(PROVIDED DATA Opens)

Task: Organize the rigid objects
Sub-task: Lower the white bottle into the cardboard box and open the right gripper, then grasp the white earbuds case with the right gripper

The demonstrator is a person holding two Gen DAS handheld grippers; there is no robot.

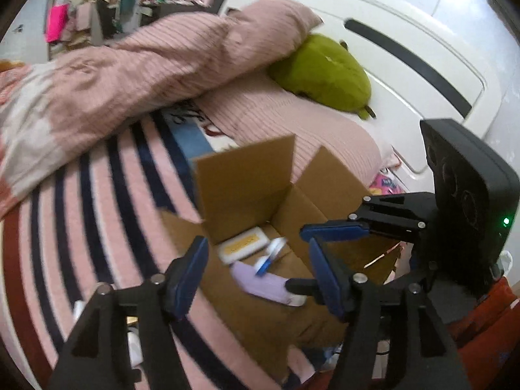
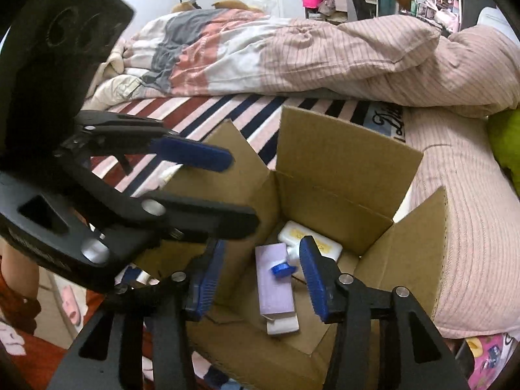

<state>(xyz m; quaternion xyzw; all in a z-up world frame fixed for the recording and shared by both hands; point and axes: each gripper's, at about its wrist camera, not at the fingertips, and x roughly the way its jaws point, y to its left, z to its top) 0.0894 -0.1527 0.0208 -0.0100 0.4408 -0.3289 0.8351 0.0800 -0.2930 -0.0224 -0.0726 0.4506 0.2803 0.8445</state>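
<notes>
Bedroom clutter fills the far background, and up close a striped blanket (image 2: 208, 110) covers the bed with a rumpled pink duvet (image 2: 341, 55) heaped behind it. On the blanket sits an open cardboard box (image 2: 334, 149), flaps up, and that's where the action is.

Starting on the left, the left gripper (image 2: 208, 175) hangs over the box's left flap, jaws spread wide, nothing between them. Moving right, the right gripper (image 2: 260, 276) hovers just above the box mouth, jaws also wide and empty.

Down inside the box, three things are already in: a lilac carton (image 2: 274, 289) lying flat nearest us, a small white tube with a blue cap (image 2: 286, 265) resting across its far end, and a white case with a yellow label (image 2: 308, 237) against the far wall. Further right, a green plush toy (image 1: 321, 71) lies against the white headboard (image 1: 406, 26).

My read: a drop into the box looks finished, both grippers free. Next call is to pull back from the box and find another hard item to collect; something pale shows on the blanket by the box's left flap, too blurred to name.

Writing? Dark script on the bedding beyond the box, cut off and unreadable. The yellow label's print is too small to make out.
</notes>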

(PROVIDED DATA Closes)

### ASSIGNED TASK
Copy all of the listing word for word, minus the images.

### RESPONSE TO THE TASK
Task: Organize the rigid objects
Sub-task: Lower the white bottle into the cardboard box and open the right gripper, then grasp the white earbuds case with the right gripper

The demonstrator is a person holding two Gen DAS handheld grippers; there is no robot.


<state>(xyz m; quaternion xyzw; all in a z-up world frame fixed for the recording and shared by both hands; point and axes: each gripper's, at about its wrist camera, not at the fingertips, and x roughly the way its jaws point, y to its left, z to its top) 0.0894 -0.1527 0.0208 -0.0100 0.4408 -0.3289 0.8351 0.0800 -0.2930 -0.0224 -0.0726 0.4506 0.2803 0.8445</state>
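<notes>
Bedroom clutter fills the far background, and up close a striped blanket (image 2: 208, 110) covers the bed with a rumpled pink duvet (image 2: 341, 55) heaped behind it. On the blanket sits an open cardboard box (image 2: 334, 149), flaps up, and that's where the action is.

Starting on the left, the left gripper (image 2: 208, 175) hangs over the box's left flap, jaws spread wide, nothing between them. Moving right, the right gripper (image 2: 260, 276) hovers just above the box mouth, jaws also wide and empty.

Down inside the box, three things are already in: a lilac carton (image 2: 274, 289) lying flat nearest us, a small white tube with a blue cap (image 2: 286, 265) resting across its far end, and a white case with a yellow label (image 2: 308, 237) against the far wall. Further right, a green plush toy (image 1: 321, 71) lies against the white headboard (image 1: 406, 26).

My read: a drop into the box looks finished, both grippers free. Next call is to pull back from the box and find another hard item to collect; something pale shows on the blanket by the box's left flap, too blurred to name.

Writing? Dark script on the bedding beyond the box, cut off and unreadable. The yellow label's print is too small to make out.
</notes>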

With this output, the exercise is done.